**REQUIRED WORK:**
Repeat everything in the data exactly except images.
======== DATA SECTION ========
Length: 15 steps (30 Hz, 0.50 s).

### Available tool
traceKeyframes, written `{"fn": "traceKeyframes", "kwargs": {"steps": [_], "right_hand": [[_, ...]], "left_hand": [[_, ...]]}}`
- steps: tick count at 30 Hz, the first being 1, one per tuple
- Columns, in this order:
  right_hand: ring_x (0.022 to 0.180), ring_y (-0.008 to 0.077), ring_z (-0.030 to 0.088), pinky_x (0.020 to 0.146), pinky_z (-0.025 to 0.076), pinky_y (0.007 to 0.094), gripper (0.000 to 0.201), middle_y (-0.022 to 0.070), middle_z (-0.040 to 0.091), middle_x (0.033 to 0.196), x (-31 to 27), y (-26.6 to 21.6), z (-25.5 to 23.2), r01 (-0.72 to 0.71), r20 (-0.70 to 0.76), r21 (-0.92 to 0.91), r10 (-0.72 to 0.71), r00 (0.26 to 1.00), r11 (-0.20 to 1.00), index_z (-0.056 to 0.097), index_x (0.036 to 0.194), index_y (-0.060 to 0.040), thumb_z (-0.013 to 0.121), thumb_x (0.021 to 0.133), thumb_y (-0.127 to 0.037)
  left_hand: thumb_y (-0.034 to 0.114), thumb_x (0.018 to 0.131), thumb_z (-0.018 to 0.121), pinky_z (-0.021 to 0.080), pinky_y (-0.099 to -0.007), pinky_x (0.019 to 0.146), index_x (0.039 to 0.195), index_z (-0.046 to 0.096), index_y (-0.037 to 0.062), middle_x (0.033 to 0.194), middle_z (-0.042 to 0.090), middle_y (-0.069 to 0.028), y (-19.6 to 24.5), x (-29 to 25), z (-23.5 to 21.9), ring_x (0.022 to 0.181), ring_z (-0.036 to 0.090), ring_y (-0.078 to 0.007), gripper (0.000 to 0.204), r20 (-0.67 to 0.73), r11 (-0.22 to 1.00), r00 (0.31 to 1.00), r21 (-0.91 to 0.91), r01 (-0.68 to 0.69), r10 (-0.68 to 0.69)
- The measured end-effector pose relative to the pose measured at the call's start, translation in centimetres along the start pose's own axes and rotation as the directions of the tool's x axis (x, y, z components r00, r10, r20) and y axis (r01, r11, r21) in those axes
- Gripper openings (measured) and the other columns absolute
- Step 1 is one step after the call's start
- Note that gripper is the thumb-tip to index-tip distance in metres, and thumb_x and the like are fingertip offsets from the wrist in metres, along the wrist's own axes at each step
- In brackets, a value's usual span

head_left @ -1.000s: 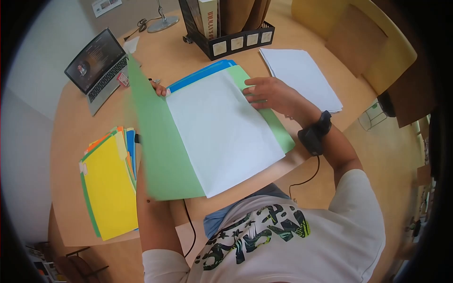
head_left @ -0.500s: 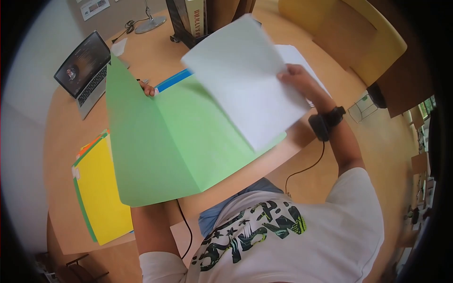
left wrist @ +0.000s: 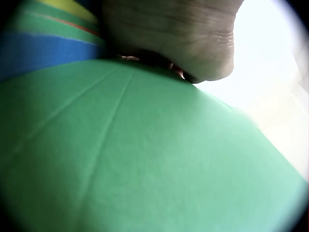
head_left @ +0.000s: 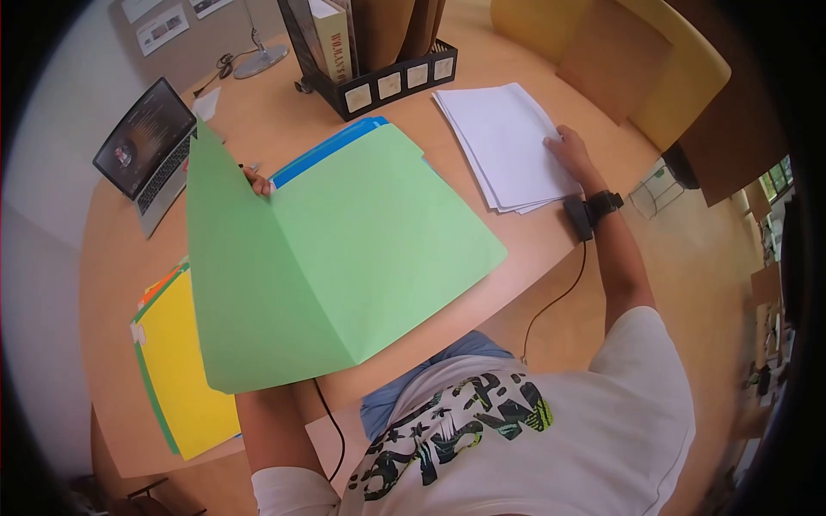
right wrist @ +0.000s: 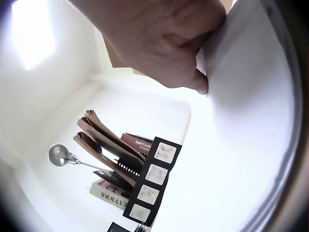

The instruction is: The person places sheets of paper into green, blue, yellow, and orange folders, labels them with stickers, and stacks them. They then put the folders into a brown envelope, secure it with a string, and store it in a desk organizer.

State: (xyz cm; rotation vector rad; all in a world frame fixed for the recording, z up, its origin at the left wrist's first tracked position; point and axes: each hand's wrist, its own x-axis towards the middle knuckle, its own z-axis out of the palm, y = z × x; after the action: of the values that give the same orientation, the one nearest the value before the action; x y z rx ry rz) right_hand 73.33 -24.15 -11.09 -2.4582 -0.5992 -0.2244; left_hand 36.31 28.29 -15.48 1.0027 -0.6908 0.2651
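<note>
A light green folder (head_left: 387,232) lies spread, its right half flat with no sheet on it and its left cover raised at a slant. At the top of the fold, my left hand (head_left: 257,181) grips the folder, its arm mostly behind the cover. In the left wrist view the hand (left wrist: 174,38) is against the green cover (left wrist: 159,145), fingertips largely hidden. White papers (head_left: 499,142) lie in a slightly uneven stack at the right. My right hand (head_left: 575,157) holds their right edge, and in the right wrist view the hand (right wrist: 164,43) pinches the white paper (right wrist: 246,92).
Blue folders (head_left: 331,148) show under the green one. A yellow folder (head_left: 185,370) tops a pile at the left. Behind stand a laptop (head_left: 142,146), a lamp base (head_left: 261,61) and a black file rack (head_left: 370,95) with books. A cable hangs from each wrist.
My right hand has lifted the white sheets off the green folder and carried them right onto the stack. The folder's right half is uncovered. My left hand keeps its hold on the folder.
</note>
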Motion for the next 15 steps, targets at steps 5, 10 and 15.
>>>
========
**EXERCISE OUTPUT:**
Length: 15 steps (30 Hz, 0.50 s).

### Available tool
traceKeyframes, written `{"fn": "traceKeyframes", "kwargs": {"steps": [_], "right_hand": [[_, ...]], "left_hand": [[_, ...]]}}`
- steps: tick count at 30 Hz, the first being 1, one per tuple
- Columns, in this order:
  right_hand: ring_x (0.022 to 0.180), ring_y (-0.008 to 0.077), ring_z (-0.030 to 0.088), pinky_x (0.020 to 0.146), pinky_z (-0.025 to 0.076), pinky_y (0.007 to 0.094), gripper (0.000 to 0.201), middle_y (-0.022 to 0.070), middle_z (-0.040 to 0.091), middle_x (0.033 to 0.196), x (-31 to 27), y (-26.6 to 21.6), z (-25.5 to 23.2), r01 (-0.72 to 0.71), r20 (-0.70 to 0.76), r21 (-0.92 to 0.91), r10 (-0.72 to 0.71), r00 (0.26 to 1.00), r11 (-0.20 to 1.00), index_z (-0.056 to 0.097), index_x (0.036 to 0.194), index_y (-0.060 to 0.040), thumb_z (-0.013 to 0.121), thumb_x (0.021 to 0.133), thumb_y (-0.127 to 0.037)
  left_hand: thumb_y (-0.034 to 0.114), thumb_x (0.018 to 0.131), thumb_z (-0.018 to 0.121), pinky_z (-0.021 to 0.080), pinky_y (-0.099 to -0.007), pinky_x (0.019 to 0.146), index_x (0.039 to 0.195), index_z (-0.046 to 0.096), index_y (-0.037 to 0.062), middle_x (0.033 to 0.194), middle_z (-0.042 to 0.090), middle_y (-0.069 to 0.028), y (-19.6 to 24.5), x (-29 to 25), z (-23.5 to 21.9), ring_x (0.022 to 0.181), ring_z (-0.036 to 0.090), ring_y (-0.078 to 0.007), gripper (0.000 to 0.204), r20 (-0.67 to 0.73), r11 (-0.22 to 1.00), r00 (0.31 to 1.00), r21 (-0.91 to 0.91), r01 (-0.68 to 0.69), r10 (-0.68 to 0.69)
- The measured end-effector pose relative to the pose measured at the call's start, translation in centimetres along the start pose's own axes and rotation as the directions of the tool's x axis (x, y, z components r00, r10, r20) and y axis (r01, r11, r21) in those axes
- Gripper openings (measured) and the other columns absolute
- Step 1 is one step after the call's start
- Note that gripper is the thumb-tip to index-tip distance in metres, and thumb_x and the like are fingertip offsets from the wrist in metres, along the wrist's own axes at each step
- In brackets, a value's usual span

head_left @ -1.000s: 
head_left @ -0.500s: 
left wrist @ +0.000s: 
head_left @ +0.000s: 
right wrist @ +0.000s: 

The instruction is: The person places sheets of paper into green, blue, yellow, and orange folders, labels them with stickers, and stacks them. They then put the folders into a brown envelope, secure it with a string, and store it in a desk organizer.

State: (xyz cm; rotation vector rad; all in a world frame fixed for the recording, z up, its origin at the left wrist's first tracked position; point and axes: each hand's wrist, its own x-axis towards the middle knuckle, its own z-axis out of the palm, y = z × x; after the action: of the values that give the same orientation, the one nearest the value before the action; x y z rx ry rz) right_hand 73.33 -24.15 -11.09 -2.4582 -0.5992 -0.2244; left_hand 36.31 28.29 -15.48 1.0027 -0.6908 0.2651
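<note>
A light green folder (head_left: 387,232) lies spread, its right half flat with no sheet on it and its left cover raised at a slant. At the top of the fold, my left hand (head_left: 257,181) grips the folder, its arm mostly behind the cover. In the left wrist view the hand (left wrist: 174,38) is against the green cover (left wrist: 159,145), fingertips largely hidden. White papers (head_left: 499,142) lie in a slightly uneven stack at the right. My right hand (head_left: 575,157) holds their right edge, and in the right wrist view the hand (right wrist: 164,43) pinches the white paper (right wrist: 246,92).
Blue folders (head_left: 331,148) show under the green one. A yellow folder (head_left: 185,370) tops a pile at the left. Behind stand a laptop (head_left: 142,146), a lamp base (head_left: 261,61) and a black file rack (head_left: 370,95) with books. A cable hangs from each wrist.
My right hand has lifted the white sheets off the green folder and carried them right onto the stack. The folder's right half is uncovered. My left hand keeps its hold on the folder.
</note>
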Motion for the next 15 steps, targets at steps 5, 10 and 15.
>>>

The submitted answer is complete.